Full Length Research Paper

Extrapolation of long-term risk-free interest rates: A case study for the Taiwan insurance market

  Chih-Kai Chang1* and Jiun-Tze Li2  
  1Department of Risk Management and Insurance, Feng Chia University, Taichung, Taiwan, Republic of China. 2Graduate Institute of Statistics and Actuarial Science, Feng Chia University, Taichung, Taiwan.
Email: [email protected]

  •  Accepted: 27 July 2011
  •  Published: 28 October 2011

Abstract

 

This study constructed a risk free term structure based on the Taiwan government bond market, with maturities of up to 120 years. In Taiwan, only government bonds with maturities of up to 30 years could be observed.
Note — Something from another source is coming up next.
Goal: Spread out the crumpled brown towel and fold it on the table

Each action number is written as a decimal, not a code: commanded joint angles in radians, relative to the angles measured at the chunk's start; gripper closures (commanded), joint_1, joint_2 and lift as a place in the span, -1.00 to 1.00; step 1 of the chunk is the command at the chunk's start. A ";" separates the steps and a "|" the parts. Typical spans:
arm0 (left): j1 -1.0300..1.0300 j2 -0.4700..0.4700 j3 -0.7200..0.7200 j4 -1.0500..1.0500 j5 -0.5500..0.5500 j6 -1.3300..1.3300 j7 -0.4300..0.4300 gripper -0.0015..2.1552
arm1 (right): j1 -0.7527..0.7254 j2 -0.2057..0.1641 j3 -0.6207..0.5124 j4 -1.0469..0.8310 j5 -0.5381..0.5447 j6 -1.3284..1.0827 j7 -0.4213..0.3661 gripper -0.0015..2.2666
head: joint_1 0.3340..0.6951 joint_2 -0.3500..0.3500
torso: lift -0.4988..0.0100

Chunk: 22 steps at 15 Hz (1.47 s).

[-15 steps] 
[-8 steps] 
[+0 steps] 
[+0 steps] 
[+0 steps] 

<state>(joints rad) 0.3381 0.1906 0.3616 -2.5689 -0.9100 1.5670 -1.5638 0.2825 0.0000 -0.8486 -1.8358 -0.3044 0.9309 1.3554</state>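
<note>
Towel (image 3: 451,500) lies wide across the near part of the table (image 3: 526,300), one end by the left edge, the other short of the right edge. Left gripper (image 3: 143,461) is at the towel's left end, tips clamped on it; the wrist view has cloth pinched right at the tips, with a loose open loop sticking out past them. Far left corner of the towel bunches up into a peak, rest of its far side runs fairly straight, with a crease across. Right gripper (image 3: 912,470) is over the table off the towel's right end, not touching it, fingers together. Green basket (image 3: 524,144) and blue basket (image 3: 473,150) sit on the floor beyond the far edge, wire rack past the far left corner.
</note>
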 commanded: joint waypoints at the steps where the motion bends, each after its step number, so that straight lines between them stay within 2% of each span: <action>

Additionally, the short-term interest rate also has had spurious volatility and caused the GARCH volatility models to be difficult to converge in the estimation of long-term volatility levels. This paper suggested a threshold GARCH model to infer the equilibrium volatility term structure. Furthermore, this paper used the Vasicek equilibrium interest rate model to extrapolate the long-term interest rate to the Unconditional Forward Rates (UFR) suggested by Quantitative Impact Study 5 (QIS5). The proposed method avoided the arbitrage determination of parameters in QIS5. The numerical analysis showed that the proposed method produced liability values for long-term annuities that were less than that of QIS5.

 

Key words: Extrapolation, fair valuation, threshold GARCH, unconditional forward rates, Vasicek model.